Assertion: academic success does not equal intelligence.

  1. Kudos to those who have resisted the obvious joke in a Zombie thread about intelligence!

  2. The comments about academic success correlating with both particular sorts of intelligences and with particular habits of mind and work ethics, to various degrees depending on the individual circumstance and person, are on the money. How well those particular intelligences correlate with what is needed to succeed in other venues varies greatly.

  3. Somewhat relevant is an old Talmudic insult: “He is a bookcase not a scholar.” Such a bookcase student may get good grades but has no ability to apply the information to novel salient problems.

Such is why grades are only part of most selection processes. They can only inform so far.

(Ex-professor. Field: Computer Science.)

In high school, intelligence is a negative. Teachers hate the true actual smart kids. They much prefer the brown-nosers.

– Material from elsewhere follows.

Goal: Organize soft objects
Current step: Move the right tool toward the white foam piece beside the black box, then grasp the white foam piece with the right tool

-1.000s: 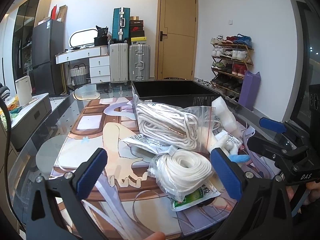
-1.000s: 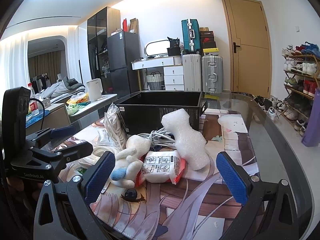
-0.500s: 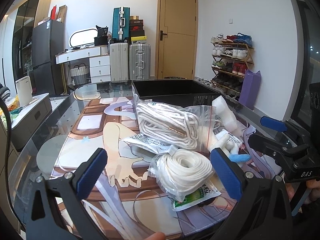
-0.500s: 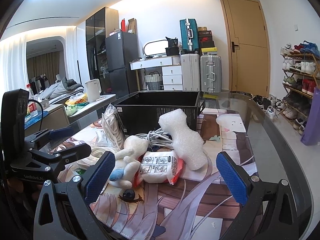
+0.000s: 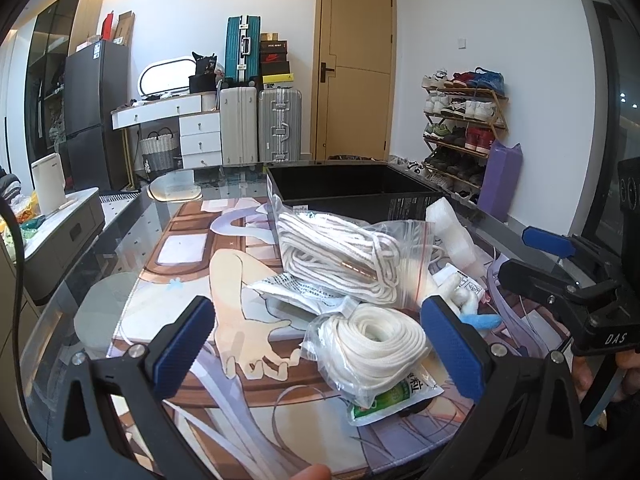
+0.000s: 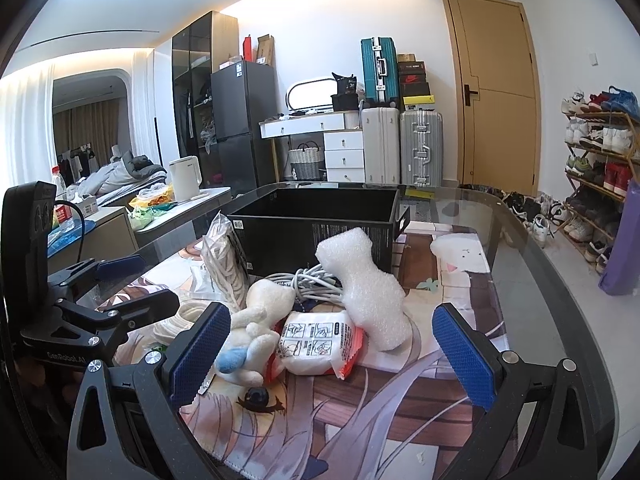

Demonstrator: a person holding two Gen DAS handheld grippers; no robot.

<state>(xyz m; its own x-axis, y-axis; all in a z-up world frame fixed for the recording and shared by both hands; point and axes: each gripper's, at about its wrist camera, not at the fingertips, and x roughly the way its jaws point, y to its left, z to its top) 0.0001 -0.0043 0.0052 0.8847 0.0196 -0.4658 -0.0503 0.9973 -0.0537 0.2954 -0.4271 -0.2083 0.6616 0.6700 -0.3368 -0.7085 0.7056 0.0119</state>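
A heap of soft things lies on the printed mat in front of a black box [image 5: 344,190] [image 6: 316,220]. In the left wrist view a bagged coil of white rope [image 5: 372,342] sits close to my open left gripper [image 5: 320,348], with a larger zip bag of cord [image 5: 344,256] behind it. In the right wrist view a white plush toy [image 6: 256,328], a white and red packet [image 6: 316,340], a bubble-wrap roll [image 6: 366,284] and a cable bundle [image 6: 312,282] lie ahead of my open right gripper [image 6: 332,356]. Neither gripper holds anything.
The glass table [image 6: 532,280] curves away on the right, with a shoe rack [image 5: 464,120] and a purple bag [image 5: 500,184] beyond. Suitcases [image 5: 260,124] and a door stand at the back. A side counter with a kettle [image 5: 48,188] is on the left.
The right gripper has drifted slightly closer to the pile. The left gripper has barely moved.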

For undergraduates, in Computer Science, quite strong correlation between being good in the area and getting good grades, graduating, etc. Some people can coast by, but not the majority.

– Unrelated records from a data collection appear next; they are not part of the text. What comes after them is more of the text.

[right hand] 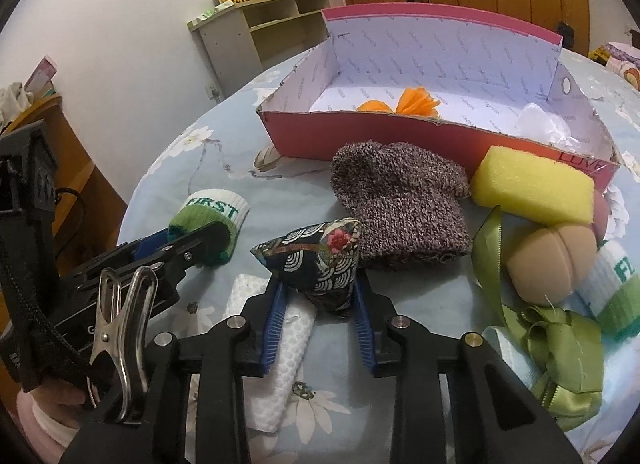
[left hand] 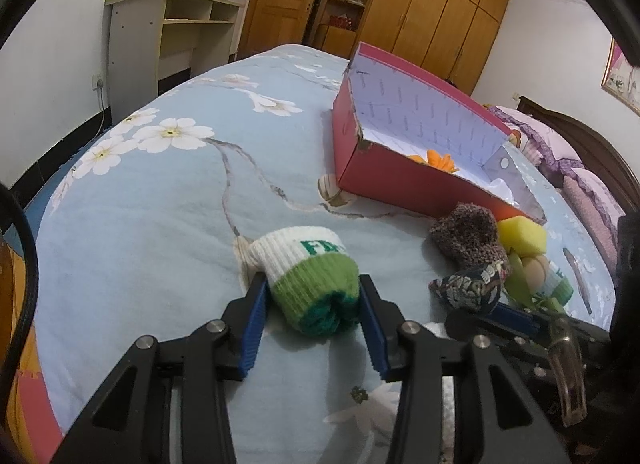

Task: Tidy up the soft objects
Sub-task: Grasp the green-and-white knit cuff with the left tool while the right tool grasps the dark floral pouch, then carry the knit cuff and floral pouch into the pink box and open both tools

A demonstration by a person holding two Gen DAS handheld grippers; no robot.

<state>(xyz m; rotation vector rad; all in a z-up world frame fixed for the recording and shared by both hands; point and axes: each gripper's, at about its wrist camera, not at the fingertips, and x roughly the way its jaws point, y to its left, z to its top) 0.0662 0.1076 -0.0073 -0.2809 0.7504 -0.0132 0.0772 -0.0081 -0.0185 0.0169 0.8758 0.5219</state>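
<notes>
Gripping left: left gripper [left hand: 314, 304] pinches the rolled green-and-white sock [left hand: 310, 278], lower centre, on the floral bedspread [left hand: 160, 204].
Gripping right: right gripper [right hand: 320, 300] squeezes the patterned beanbag [right hand: 318, 262], centre frame.
Box: red box [right hand: 360, 132] upper centre, orange flower [right hand: 416, 102] inside.

White walls [left hand: 56, 64], wooden wardrobe [left hand: 440, 4], shelf unit [left hand: 168, 32].

Soft, even indoor light, faint shadows; heavy fisheye bending with black corners from 10 to 2 o'clock, slightly soft focus
</notes>
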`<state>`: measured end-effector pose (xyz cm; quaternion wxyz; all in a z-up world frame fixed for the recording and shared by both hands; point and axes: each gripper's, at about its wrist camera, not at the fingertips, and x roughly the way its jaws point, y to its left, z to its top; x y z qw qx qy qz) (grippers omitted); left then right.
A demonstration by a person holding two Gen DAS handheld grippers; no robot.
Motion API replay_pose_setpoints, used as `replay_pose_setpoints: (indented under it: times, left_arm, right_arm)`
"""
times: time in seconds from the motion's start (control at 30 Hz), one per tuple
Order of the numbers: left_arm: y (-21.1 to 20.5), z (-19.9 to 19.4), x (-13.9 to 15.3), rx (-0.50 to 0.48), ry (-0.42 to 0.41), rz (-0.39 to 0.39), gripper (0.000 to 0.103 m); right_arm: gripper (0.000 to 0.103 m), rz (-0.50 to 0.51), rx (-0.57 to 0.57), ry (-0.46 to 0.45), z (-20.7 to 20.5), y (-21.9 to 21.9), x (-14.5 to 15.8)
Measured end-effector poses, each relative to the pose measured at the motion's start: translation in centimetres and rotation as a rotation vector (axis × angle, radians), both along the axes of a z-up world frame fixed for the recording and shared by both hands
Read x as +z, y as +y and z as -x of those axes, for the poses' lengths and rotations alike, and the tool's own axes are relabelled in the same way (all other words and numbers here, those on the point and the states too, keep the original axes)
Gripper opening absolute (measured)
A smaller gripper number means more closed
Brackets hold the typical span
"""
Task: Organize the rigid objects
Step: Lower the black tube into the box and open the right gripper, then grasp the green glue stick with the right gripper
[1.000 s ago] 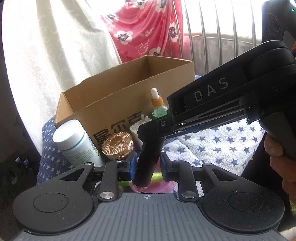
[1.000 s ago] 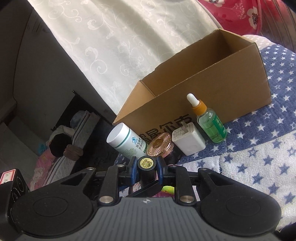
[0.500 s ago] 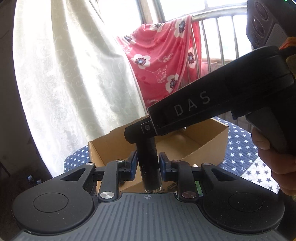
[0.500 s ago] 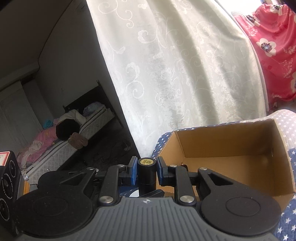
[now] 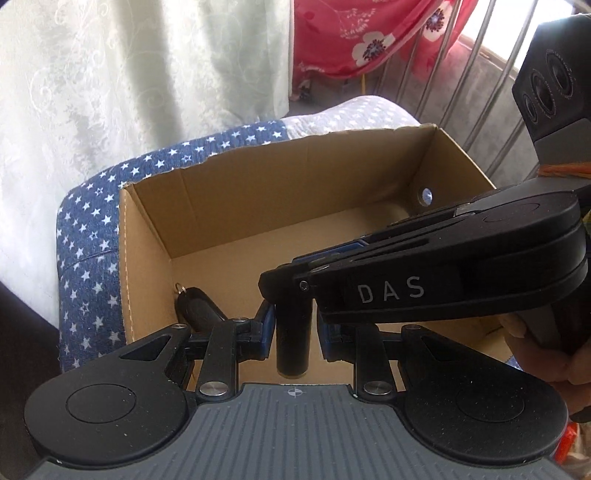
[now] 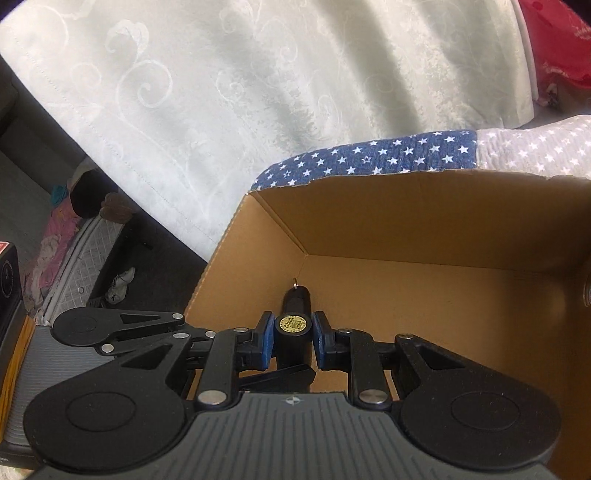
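Note:
A black cylinder (image 5: 292, 339) with a round gold label on its end (image 6: 293, 325) hangs over the open cardboard box (image 5: 147, 236). Both grippers are at it. My left gripper (image 5: 293, 332) has its blue pads a little apart from the cylinder's sides, so it looks open. My right gripper (image 6: 293, 341) also shows narrow gaps between its blue pads and the cylinder. A black object with a key ring (image 5: 194, 302) lies on the box floor at the near left corner; it also shows in the right wrist view (image 6: 296, 295).
The box (image 6: 369, 236) stands on a blue and grey star-print cloth (image 5: 88, 236). A pale curtain (image 5: 129, 74) hangs behind. Metal bars (image 5: 476, 55) and red floral fabric (image 5: 369, 33) are at the back right. A hole (image 5: 426, 194) pierces the box's right wall.
Both grippers have carried the black cylinder up from the cloth beside the bottles and over into the box. The jaws of both have opened slightly around it.

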<state>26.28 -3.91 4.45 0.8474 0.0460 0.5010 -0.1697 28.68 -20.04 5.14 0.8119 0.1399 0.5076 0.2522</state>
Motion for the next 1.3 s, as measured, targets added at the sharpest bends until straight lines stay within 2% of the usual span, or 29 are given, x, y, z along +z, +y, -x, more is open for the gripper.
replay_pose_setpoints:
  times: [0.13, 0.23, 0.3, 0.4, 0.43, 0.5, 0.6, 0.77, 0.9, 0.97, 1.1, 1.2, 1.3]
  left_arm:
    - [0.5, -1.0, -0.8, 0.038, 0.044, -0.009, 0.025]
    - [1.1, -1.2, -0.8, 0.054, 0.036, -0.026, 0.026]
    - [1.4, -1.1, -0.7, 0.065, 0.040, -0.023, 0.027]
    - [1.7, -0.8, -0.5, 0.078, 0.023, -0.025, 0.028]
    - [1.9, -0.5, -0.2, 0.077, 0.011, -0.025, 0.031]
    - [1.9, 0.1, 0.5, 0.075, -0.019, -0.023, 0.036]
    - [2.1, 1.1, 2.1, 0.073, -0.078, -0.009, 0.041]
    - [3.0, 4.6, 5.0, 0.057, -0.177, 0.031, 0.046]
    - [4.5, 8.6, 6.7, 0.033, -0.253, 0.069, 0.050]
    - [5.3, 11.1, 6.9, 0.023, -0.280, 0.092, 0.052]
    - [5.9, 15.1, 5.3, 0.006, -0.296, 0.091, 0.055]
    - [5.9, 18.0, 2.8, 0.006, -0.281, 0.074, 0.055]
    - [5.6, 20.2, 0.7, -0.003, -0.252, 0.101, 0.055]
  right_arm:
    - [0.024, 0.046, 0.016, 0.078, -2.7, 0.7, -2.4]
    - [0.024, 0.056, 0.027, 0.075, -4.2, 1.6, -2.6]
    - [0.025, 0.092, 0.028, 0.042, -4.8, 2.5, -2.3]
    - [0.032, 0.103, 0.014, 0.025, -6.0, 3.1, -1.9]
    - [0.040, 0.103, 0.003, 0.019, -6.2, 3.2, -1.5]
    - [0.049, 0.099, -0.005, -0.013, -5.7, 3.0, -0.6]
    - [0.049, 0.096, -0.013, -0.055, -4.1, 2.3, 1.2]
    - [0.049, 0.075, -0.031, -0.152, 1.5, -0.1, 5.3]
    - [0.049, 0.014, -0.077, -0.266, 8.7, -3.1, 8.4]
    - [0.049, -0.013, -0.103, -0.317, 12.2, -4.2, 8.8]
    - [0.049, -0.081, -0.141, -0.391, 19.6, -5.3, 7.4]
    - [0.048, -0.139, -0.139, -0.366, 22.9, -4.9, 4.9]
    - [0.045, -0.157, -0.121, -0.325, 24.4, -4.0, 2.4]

Lower levels of grad school, pretty much the same. But as mentioned, once you get to working on a PhD thesis, other skills are a must.

I do want to point out that there indeed some people who are basically clueless twits and still get advanced degrees, even in something quite technical like CS. I knew someone who basically slept her way to a degree. She rotated boyfriends who would do the work for her (plus a couple profs). She just couldn’t understand basic logic or even algebra. She kept it up as a professor, too.

So, yeah, pretty good correlation at certain levels, but not great.

OTOH, I’ve met quite a few English profs and such. Egad. Speaking of people walking around with no brains.

Me too, but only because it was pointed out to me by someone else. I did pretty well in school, but my math skills are weak so I ended up #8 in class rank despite getting As in just about everything else. Eric and Kyle, #s 1 & 2, got As in every damn thing. One day senior year Eric tells me that he admires Kyle for doing so well because it’s not as easy for him to get good grades as it is us. Surprised considering Kyle’s grades were higher than mine, I asked him what he meant and he asked me how much time did I devote to homework and study to get almost all As. When I told him not much he nodded and said it was the same with him. But Kyle was spending three times as much time as us to get his As. I never liked Kyle for other reasons, but I had to respect his efforts to do well.

I was taking a class called Denotational Semantics that I really wasn’t understanding. Other students were asking questions and I thought to myself “Geez, do THEY understand this? They look like they do. I sure don’t.”

We took the mid-term (which felt like I was in a mental fog of vague questions and random incomprehensible answers) and I got a 37%. I went to the prof’s office hours because I clearly didn’t understand and didn’t even know what to do to start understanding. He looked at my test and said “Oh, you got the high score!”

You have described a specific kind of education - a shitty one. In my opinion, a good education teaches you critical thinking skills and the ability to acquire and interpret information on your own. I feel that you are overgeneralizing about higher ed here, because I got a lot more than regurgitation out of my university experiences.

As regards the OP, I’ve always known that being intelligent and being educated are not the same thing. I come from a mostly working class background. Everyone in my family is intelligent, but we aren’t all formally educated. I’ve known plenty of relatively uneducated people who seem to be more intelligent than I am. There are also a lot of different ways to be intelligent, and I frequently encounter people who are smart in ways that I am not and vice-versa.
That said, I don’t think you can have academic success without some kind of intelligence. I’ve never known a successful student who wasn’t at least higher than average in the intelligence department.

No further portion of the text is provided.